▶ **Work task**
Which lines run from the one containing "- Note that" through the end of the entries? Restate them word for word, and only those.
The input below:
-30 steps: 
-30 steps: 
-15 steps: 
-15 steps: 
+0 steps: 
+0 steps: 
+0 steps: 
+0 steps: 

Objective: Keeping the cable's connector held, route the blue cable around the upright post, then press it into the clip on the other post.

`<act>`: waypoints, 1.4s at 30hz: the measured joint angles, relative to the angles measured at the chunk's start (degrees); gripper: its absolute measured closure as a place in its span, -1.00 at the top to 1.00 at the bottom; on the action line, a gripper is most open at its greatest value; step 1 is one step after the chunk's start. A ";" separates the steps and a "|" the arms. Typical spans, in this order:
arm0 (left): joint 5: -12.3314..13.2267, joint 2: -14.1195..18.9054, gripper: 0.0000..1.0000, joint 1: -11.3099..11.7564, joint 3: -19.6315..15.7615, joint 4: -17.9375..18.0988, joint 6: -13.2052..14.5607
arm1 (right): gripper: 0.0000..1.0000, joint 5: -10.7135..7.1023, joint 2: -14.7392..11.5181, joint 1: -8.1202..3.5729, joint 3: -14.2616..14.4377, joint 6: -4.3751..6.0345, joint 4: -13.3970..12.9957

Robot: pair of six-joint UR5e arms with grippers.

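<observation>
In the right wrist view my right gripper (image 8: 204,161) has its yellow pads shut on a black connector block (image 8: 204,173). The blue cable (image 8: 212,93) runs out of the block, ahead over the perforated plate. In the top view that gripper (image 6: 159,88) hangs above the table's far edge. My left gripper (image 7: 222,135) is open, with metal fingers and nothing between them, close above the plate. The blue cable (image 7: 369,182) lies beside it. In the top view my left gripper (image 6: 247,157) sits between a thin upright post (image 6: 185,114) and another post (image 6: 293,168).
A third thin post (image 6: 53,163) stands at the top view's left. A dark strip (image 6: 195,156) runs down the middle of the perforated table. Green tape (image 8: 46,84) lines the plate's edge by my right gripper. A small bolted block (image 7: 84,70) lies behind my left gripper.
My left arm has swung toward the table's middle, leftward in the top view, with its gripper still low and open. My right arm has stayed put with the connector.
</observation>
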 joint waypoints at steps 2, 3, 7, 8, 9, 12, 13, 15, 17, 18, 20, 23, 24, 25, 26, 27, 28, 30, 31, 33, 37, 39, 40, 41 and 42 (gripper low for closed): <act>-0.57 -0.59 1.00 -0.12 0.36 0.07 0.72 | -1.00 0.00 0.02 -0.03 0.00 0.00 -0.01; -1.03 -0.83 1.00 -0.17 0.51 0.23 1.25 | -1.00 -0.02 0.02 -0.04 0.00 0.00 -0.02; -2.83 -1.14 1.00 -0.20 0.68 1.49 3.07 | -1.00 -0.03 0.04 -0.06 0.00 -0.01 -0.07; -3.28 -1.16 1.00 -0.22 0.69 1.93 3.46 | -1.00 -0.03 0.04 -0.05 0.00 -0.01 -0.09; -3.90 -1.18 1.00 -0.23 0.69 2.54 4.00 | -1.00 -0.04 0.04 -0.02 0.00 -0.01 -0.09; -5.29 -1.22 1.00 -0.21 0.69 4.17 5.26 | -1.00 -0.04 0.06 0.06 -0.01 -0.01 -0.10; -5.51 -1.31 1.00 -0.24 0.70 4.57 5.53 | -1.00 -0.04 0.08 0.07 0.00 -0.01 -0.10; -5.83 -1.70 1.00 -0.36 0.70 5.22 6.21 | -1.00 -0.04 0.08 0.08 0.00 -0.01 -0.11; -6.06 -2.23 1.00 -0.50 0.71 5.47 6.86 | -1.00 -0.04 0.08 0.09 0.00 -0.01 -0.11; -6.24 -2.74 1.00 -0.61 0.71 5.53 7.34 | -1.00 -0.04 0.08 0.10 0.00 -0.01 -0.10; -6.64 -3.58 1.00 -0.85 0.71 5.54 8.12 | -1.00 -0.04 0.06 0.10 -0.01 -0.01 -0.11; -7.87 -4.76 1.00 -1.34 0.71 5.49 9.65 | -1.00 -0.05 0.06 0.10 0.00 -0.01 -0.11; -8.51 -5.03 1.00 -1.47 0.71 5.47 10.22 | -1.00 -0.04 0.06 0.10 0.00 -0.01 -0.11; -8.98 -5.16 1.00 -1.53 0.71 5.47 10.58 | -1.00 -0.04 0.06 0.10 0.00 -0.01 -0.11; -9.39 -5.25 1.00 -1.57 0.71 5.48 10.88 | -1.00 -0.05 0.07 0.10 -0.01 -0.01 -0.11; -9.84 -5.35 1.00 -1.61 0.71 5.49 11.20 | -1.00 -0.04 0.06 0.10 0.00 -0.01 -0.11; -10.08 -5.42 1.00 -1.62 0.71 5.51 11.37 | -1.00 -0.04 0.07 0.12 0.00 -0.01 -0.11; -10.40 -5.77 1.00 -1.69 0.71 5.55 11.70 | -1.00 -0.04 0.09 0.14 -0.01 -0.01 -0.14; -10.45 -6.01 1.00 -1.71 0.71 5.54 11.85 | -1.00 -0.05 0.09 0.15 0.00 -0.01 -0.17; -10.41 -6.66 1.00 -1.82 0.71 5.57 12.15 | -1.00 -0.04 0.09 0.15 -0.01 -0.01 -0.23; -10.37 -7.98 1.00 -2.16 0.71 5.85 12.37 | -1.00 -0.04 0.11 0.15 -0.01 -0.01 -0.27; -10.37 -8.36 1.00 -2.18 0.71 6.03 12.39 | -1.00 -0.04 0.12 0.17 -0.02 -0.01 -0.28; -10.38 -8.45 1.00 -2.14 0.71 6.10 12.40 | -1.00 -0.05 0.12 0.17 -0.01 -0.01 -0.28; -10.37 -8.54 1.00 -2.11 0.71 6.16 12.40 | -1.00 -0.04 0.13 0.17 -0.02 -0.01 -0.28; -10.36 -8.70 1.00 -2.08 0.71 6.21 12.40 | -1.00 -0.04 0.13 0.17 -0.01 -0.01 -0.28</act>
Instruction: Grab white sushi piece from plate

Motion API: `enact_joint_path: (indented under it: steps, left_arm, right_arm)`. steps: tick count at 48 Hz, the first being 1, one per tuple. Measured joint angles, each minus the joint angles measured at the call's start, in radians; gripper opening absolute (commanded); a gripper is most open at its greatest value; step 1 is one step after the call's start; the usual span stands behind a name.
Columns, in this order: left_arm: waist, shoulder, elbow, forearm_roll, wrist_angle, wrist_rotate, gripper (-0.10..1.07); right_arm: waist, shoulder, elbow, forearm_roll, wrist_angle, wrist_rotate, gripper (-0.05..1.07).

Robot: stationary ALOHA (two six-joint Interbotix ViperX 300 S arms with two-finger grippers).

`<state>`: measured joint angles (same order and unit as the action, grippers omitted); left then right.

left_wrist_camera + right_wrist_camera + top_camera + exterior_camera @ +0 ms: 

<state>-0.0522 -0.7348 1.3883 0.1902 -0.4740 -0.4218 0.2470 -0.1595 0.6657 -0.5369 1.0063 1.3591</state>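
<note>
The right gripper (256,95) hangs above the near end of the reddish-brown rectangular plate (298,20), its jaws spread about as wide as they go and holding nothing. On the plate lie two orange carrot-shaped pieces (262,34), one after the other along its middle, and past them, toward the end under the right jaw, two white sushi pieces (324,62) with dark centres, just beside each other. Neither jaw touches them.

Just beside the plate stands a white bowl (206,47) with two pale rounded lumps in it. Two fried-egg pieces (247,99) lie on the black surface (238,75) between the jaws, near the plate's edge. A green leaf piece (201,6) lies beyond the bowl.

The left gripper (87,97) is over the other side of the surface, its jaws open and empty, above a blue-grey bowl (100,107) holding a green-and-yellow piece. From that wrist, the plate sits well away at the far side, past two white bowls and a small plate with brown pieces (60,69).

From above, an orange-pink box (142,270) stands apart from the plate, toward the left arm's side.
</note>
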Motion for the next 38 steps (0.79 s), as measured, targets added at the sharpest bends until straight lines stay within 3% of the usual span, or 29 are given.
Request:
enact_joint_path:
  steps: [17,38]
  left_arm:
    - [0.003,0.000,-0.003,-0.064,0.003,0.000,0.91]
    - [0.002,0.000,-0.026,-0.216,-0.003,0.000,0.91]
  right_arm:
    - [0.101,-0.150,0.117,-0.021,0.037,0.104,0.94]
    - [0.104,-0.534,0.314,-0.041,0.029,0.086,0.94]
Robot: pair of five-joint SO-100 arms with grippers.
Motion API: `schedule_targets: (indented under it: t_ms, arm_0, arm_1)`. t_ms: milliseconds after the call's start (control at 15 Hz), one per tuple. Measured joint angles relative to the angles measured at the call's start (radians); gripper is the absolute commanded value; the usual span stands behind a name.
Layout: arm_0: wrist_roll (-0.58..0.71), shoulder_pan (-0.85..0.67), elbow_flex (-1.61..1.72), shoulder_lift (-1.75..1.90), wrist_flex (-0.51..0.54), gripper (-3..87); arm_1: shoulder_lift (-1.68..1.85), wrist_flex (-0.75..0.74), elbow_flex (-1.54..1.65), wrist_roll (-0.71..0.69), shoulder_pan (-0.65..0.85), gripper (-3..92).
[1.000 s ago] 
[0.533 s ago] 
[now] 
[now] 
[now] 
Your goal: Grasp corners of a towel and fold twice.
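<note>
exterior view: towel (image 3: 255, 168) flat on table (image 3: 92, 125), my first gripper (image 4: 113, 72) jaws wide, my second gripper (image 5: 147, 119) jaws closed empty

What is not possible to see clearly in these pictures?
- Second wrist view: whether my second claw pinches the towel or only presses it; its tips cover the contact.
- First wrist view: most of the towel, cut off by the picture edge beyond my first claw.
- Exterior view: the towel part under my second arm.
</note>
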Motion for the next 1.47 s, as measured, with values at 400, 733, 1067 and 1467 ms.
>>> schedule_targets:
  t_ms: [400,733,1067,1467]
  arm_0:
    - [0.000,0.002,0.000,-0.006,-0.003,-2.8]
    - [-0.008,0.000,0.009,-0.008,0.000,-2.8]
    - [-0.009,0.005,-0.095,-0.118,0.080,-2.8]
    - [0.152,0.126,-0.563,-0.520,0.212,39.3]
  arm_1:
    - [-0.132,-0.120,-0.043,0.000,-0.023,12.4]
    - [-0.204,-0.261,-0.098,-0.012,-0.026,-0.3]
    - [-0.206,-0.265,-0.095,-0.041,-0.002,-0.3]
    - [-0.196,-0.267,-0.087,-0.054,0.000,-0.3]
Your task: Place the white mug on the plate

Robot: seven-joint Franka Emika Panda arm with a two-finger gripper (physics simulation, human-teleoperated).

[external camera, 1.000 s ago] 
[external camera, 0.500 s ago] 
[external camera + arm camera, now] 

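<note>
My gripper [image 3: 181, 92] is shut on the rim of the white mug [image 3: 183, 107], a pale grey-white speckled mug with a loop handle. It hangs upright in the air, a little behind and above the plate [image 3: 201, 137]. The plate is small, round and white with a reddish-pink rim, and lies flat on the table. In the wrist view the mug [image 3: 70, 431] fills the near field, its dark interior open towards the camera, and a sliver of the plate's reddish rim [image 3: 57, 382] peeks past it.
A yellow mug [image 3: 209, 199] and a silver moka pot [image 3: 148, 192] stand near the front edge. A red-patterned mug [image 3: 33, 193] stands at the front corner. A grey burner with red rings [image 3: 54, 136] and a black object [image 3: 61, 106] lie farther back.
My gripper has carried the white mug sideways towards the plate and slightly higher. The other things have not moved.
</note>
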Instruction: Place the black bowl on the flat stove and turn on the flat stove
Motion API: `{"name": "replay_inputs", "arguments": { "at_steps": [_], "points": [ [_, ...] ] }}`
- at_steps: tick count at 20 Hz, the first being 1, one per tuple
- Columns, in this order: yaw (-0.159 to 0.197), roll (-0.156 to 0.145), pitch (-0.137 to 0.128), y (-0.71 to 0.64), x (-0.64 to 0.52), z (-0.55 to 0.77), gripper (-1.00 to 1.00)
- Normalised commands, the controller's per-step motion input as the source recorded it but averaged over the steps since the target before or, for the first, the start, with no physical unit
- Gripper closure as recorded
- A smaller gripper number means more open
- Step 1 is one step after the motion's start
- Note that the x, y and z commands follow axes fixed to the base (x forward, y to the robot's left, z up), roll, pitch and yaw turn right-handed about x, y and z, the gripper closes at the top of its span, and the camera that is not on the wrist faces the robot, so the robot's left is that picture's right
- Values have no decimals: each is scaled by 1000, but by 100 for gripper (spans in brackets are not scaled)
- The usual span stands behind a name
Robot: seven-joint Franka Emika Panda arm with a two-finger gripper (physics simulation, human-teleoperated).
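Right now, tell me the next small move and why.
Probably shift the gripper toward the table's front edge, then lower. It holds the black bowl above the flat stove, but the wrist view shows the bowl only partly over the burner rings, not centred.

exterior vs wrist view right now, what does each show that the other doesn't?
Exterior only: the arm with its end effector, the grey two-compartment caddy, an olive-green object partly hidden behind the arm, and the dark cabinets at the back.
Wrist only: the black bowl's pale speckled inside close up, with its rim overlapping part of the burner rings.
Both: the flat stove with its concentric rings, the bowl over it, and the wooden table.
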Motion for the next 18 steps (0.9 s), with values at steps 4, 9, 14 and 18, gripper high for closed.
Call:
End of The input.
▶ **Solution to this problem**
- Note that the x, y and z commands follow axes fixed to the base (x forward, y to the robot's left, z up), roll, pitch and yaw turn right-handed about x, y and z, the gripper closes at the top of its span, and the camera that is not on the wrist faces the robot, so the robot's left is that picture's right
- Values have no decimals: each is scaled by 1000, but by 100 for gripper (spans in brackets are not scaled)
- The usual span stands behind a name
Robot: seven-joint Franka Emika Panda arm with a two-finger gripper (physics simulation, human-teleoperated).
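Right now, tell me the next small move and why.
Probably shift the gripper toward the table's front edge, then lower. It holds the black bowl above the flat stove, but the wrist view shows the bowl only partly over the burner rings, not centred.

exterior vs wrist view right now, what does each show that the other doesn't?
Exterior only: the arm with its end effector, the grey two-compartment caddy, an olive-green object partly hidden behind the arm, and the dark cabinets at the back.
Wrist only: the black bowl's pale speckled inside close up, with its rim overlapping part of the burner rings.
Both: the flat stove with its concentric rings, the bowl over it, and the wooden table.
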Motion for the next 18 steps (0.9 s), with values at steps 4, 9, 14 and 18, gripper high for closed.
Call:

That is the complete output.